The listing below has to be output exactly as given, less its pictures.

# Recorded information

━━━

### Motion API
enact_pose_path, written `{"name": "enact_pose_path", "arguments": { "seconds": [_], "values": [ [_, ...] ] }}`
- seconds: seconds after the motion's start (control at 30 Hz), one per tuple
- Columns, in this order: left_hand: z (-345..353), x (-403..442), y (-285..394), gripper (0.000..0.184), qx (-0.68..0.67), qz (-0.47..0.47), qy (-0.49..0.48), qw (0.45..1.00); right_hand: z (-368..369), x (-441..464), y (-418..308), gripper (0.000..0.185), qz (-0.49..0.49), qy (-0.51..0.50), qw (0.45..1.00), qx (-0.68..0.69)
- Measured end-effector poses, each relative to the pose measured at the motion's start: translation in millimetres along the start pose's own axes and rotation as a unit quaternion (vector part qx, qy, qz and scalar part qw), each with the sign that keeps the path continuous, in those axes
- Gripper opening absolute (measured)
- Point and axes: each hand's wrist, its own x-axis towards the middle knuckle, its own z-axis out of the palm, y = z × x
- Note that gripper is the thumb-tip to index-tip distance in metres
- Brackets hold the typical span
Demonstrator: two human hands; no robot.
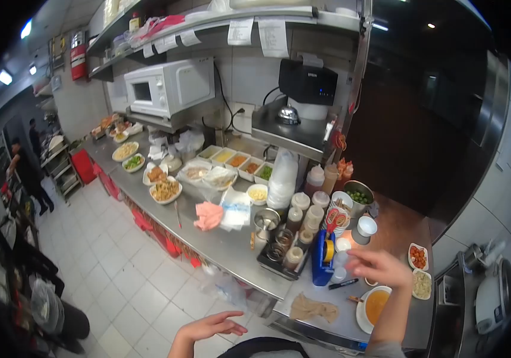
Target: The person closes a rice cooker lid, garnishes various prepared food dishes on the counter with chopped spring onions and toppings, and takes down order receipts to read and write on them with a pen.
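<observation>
My left hand [211, 327] hangs in front of the counter's front edge, over the floor. Its fingers are stretched out and it holds nothing. Above the right part of the counter is my right hand [382, 267], fingers extended to the left, with nothing visible in it. Closest to its fingertips are small clear lidded cups [339, 269] and a blue tape dispenser [321, 271] with yellow tape. My right forearm partly covers a white bowl of orange soup [376, 305] on a plate. A black marker [343, 284] and a crumpled brown cloth [315, 308] lie nearby.
Several squeeze bottles [313, 218] stand in the middle, beside stacked clear cups [283, 179]. Food dishes [165, 190] line the left counter. Two small side dishes [417, 256] sit at the right. A microwave [171, 88] and printer [308, 83] are above. Other people [26, 170] stand far left.
</observation>
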Motion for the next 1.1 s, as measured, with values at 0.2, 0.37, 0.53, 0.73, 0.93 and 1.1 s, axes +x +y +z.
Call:
{"name": "enact_pose_path", "arguments": {
  "seconds": [0.2,0.37,0.53,0.73,0.93,1.1],
  "values": [
    [-48,-82,8,0.052,-0.062,0.027,0.112,0.991,-35,153,-99,0.032,-0.192,0.097,0.974,-0.077],
    [-80,-91,13,0.066,-0.074,0.074,0.158,0.982,-131,292,-112,0.031,-0.159,0.393,0.877,-0.226],
    [-137,-100,27,0.060,-0.075,0.076,0.217,0.970,-221,398,-87,0.043,-0.060,0.557,0.779,-0.282],
    [-208,-116,70,0.058,-0.060,0.131,0.296,0.944,-320,471,-59,0.047,0.032,0.469,0.774,-0.425],
    [-272,-69,122,0.050,-0.045,0.125,0.159,0.978,-339,464,-51,0.056,-0.046,0.615,0.770,-0.161],
    [-316,-10,199,0.050,0.092,0.103,-0.035,0.990,-258,369,-111,0.044,-0.086,0.429,0.897,-0.055]
  ]
}}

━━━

# Output of the exercise
### Motion API
enact_pose_path, written `{"name": "enact_pose_path", "arguments": { "seconds": [_], "values": [ [_, ...] ] }}`
- seconds: seconds after the motion's start (control at 30 Hz), one per tuple
- Columns, in this order: left_hand: z (-345..353), x (-403..442), y (-285..394), gripper (0.000..0.184), qx (-0.68..0.67), qz (-0.47..0.47), qy (-0.49..0.48), qw (0.45..1.00); right_hand: z (-368..369), x (-441..464), y (-418..308), gripper (0.000..0.185), qz (-0.49..0.49), qy (-0.51..0.50), qw (0.45..1.00), qx (-0.68..0.69)
- Measured end-effector poses, each relative to the pose measured at the motion's start: translation in millimetres along the start pose's own axes and rotation as a unit quaternion (vector part qx, qy, qz and scalar part qw), each with the sign that keeps the path continuous, in those axes
- Gripper opening absolute (measured)
- Point and axes: each hand's wrist, its own x-axis towards the middle knuckle, its own z-axis out of the palm, y = z × x
- Note that gripper is the thumb-tip to index-tip distance in metres
- Brackets hold the typical span
Demonstrator: two human hands; no robot.
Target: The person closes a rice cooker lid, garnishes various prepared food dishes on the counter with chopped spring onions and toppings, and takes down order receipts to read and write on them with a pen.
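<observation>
My left hand [211, 327] hangs in front of the counter's front edge, over the floor. Its fingers are stretched out and it holds nothing. Above the right part of the counter is my right hand [382, 267], fingers extended to the left, with nothing visible in it. Closest to its fingertips are small clear lidded cups [339, 269] and a blue tape dispenser [321, 271] with yellow tape. My right forearm partly covers a white bowl of orange soup [376, 305] on a plate. A black marker [343, 284] and a crumpled brown cloth [315, 308] lie nearby.
Several squeeze bottles [313, 218] stand in the middle, beside stacked clear cups [283, 179]. Food dishes [165, 190] line the left counter. Two small side dishes [417, 256] sit at the right. A microwave [171, 88] and printer [308, 83] are above. Other people [26, 170] stand far left.
</observation>
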Motion for the next 1.1 s, as measured, with values at 0.2, 0.37, 0.53, 0.73, 0.93 and 1.1 s, axes +x +y +z.
Call:
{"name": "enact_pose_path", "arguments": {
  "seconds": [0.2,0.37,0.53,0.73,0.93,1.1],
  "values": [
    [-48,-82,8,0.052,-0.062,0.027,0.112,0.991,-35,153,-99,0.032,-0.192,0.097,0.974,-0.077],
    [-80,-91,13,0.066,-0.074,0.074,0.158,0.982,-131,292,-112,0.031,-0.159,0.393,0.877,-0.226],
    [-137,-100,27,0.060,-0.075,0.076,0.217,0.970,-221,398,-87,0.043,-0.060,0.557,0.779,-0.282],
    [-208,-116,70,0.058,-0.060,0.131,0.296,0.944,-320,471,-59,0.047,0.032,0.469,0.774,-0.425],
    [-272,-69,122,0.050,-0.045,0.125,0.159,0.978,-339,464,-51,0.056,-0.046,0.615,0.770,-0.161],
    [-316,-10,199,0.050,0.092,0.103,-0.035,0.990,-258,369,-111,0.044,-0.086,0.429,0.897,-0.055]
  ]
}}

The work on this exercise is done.